Disparity Between Public And Private Employees' Paychecks Proves Corporations Steal From Employees

I warned you all -- it's definitely silly season. Summer recess means spaghetti-throwing contests, and the Republicans have theirs all ready to go. We've seen Social Security attacked while they sing a song of praise for keeping the Bush tax cuts. Today's Stupid of the Day is a big whine about how much public employees make, compared to private employees.

First, the facts:

At a time when workers' pay and benefits have stagnated, federal employees' average compensation has grown to more than double what private sector workers earn, a USA TODAY analysis finds.

Federal workers have been awarded bigger average pay and benefit increases than private employees for nine years in a row. The compensation gap between federal and private workers has doubled in the past decade.

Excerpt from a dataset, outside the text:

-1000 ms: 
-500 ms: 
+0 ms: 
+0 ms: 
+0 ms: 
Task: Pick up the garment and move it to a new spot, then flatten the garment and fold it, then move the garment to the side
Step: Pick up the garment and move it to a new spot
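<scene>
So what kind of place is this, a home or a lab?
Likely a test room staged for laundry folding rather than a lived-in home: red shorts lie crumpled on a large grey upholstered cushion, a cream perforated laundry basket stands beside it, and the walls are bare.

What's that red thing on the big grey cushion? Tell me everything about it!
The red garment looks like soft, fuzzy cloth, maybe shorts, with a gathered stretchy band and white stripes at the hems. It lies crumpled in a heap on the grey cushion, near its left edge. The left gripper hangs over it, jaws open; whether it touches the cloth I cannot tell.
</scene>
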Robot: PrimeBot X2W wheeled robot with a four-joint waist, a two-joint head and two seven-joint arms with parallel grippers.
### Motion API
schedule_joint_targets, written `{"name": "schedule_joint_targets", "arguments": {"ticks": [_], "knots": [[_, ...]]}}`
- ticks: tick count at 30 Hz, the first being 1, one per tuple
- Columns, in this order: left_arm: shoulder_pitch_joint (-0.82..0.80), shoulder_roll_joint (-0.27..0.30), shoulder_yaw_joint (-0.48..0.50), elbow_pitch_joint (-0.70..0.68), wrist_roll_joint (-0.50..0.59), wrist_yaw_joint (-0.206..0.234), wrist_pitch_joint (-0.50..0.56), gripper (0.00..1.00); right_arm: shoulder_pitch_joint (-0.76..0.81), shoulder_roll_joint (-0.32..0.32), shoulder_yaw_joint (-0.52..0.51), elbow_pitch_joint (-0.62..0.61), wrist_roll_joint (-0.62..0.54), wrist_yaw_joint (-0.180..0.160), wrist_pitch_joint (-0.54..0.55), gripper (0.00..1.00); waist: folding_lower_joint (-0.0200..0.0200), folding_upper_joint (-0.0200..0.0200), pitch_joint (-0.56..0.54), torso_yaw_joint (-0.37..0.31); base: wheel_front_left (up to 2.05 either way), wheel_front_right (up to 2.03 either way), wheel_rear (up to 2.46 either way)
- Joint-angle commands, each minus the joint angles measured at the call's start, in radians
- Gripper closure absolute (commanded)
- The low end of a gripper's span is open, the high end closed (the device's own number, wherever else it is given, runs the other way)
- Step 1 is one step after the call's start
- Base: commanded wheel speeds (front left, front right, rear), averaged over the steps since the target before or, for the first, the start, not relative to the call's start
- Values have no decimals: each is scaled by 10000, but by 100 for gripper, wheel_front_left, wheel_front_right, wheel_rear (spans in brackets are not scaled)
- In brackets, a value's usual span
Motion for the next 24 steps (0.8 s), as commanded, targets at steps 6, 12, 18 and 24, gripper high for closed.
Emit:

Federal civil servants earned average pay and benefits of $123,049 in 2009 while private workers made $61,051 in total compensation, according to the Bureau of Economic Analysis. The data are the latest available.

The federal compensation advantage has grown from $30,415 in 2000 to $61,998 last year.

Public employee unions say the compensation gap reflects the increasingly high level of skill and education required for most federal jobs and the government contracting out lower-paid jobs to the private sector in recent years.

Isn't it amazing that the federal government has managed to keep pay rates and benefit levels competitive for their employees without breaking the bank? On the other hand, private industry has laid off a good chunk of their workforce while squeezing every last bit of productivity out of those who remain, held back raises while telling their employees they're lucky to have a job, stopped making 401k matching contributions even after their profits have soared to record highs and they've banked a ton of cash that they're NOT spending to hire or rehire laid-off employees.

Cato Institute jumped on the data like swine to the trough:

Chris Edwards, a budget analyst at the libertarian Cato Institute, thinks otherwise. "Can't we now all agree that federal workers are overpaid and do something about it?" he asks.

I have a different question:

Can't we now all agree that private industry workers are overpaid to pad the bottom line and do something about it?

Or this one:

Can't we all agree that even a small portion of these bloated profits should go to the employees who make that bottom line happen?

Instead, it's turned into an attack on unions, which is the other theme of this summer of discontent. Attack the unions. The reason Republicans opposed the bill extending federal aid to states for police, firefighters and teachers was because they were trying to break the unions. It's the Dick Morris strategy in action.

One of the most disingenuous talking points of this study:

The average federal salary has grown 33% faster than inflation since 2000. USA TODAY reported in March that the federal government pays an average of 20% more than private firms for comparable occupations. The analysis did not consider differences in experience and education.

Those "free markets" again. Why isn't anyone talking about the fact that the average private sector salary hasn't even kept pace with inflation? Workers today earn less than they did ten years ago. So tell me again, which of these is the bad thing?